• **Task prompt**:
Down to the final line, write out the material beneath exactly, without pictures.

• **Supplied information**:
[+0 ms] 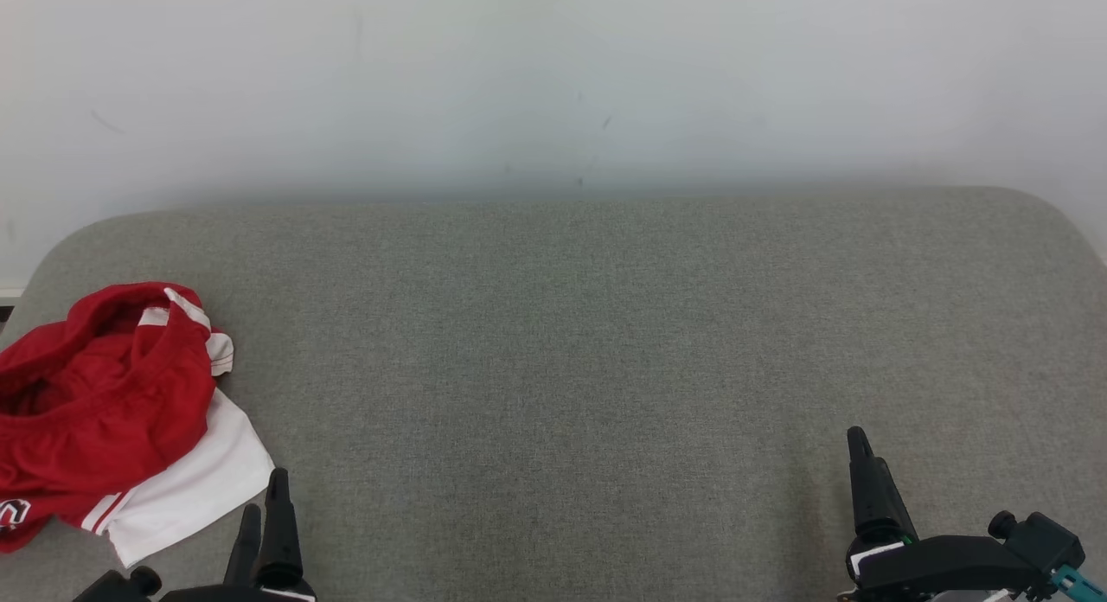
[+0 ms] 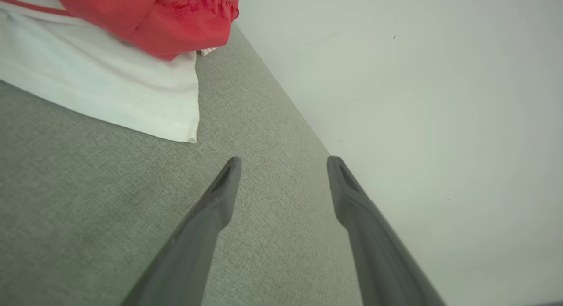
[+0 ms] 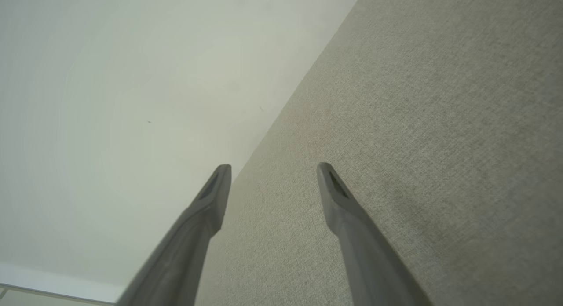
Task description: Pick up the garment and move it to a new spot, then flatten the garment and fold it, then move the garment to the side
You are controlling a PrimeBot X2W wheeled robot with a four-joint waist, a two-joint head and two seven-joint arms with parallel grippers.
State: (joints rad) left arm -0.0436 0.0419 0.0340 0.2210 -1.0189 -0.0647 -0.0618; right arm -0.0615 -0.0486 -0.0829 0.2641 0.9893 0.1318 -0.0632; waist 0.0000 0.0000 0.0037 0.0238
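While the red-and-white garment (image 1: 112,412) lies crumpled at the left end of the grey cushion (image 1: 562,342), perhaps shorts though the heap hides its shape, the left gripper (image 2: 285,158) is near its white hem, fingers spread and empty. Well apart, the right gripper (image 3: 273,166) is likewise spread, holding nothing.

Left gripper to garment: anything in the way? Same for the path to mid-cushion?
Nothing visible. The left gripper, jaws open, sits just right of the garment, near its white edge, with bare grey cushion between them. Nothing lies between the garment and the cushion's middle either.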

• **Output below**:
[+0 ms] 
[+0 ms] 
[+0 ms] 
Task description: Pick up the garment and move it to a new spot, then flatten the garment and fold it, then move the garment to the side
You are controlling a PrimeBot X2W wheeled robot with a four-joint waist, a two-joint head and two seven-joint arms with parallel grippers.
State: (joints rad) left arm -0.0436 0.0419 0.0340 0.2210 -1.0189 -0.0647 -0.0618; right arm -0.0615 -0.0486 -0.0829 0.2641 0.9893 0.1318 -0.0632; waist 0.0000 0.0000 0.0037 0.0238
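While the red-and-white garment (image 1: 112,412) lies crumpled at the left end of the grey cushion (image 1: 562,342), perhaps shorts though the heap hides its shape, the left gripper (image 2: 285,158) is near its white hem, fingers spread and empty. Well apart, the right gripper (image 3: 273,166) is likewise spread, holding nothing.

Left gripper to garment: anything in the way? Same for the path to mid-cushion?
Nothing visible. The left gripper, jaws open, sits just right of the garment, near its white edge, with bare grey cushion between them. Nothing lies between the garment and the cushion's middle either.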

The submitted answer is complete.